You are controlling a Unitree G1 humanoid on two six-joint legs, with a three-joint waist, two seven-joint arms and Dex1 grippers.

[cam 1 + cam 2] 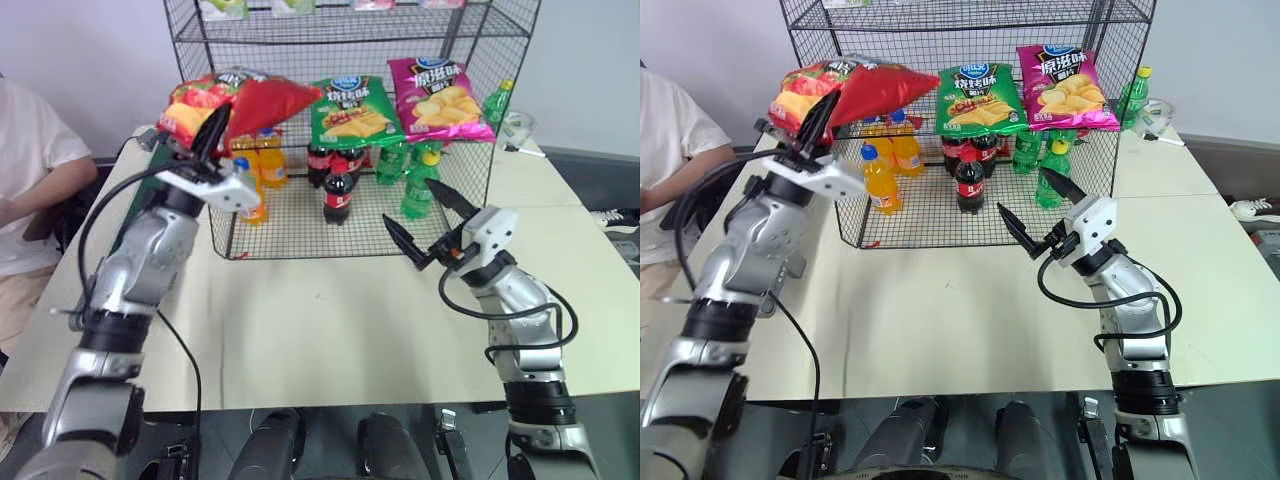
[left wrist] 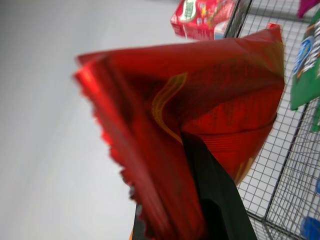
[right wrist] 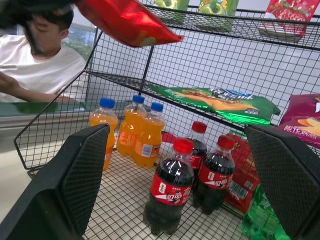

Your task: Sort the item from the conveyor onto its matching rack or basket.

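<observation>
Left eye view: left gripper (image 1: 212,128) clamps red bag (image 1: 250,98) at rack (image 1: 350,60) shelf; placement remains. Right gripper (image 1: 432,222) released.

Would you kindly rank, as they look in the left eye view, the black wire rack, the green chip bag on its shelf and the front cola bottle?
Largest to smallest:
1. Black wire-mesh rack
2. Green crinkly chip bag
3. Dark cola bottle with red cap, nearest the camera yet plainly smallest.
</observation>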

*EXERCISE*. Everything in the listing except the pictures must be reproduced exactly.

*FINISHED TASK*.
You are controlling a Unitree G1 humanoid on two six-joint legs, with a three-joint waist, two seven-joint arms and Dex1 grippers.

[cam 1 + cam 2] 
[left wrist] 
[right wrist] 

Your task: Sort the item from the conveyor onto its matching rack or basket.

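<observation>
Left eye view: left gripper (image 1: 212,128) clamps red bag (image 1: 250,98) at rack (image 1: 350,60) shelf; placement remains. Right gripper (image 1: 432,222) released.

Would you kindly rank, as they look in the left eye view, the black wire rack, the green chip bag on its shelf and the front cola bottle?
Largest to smallest:
1. Black wire-mesh rack
2. Green crinkly chip bag
3. Dark cola bottle with red cap, nearest the camera yet plainly smallest.
</observation>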

This answer is now finished.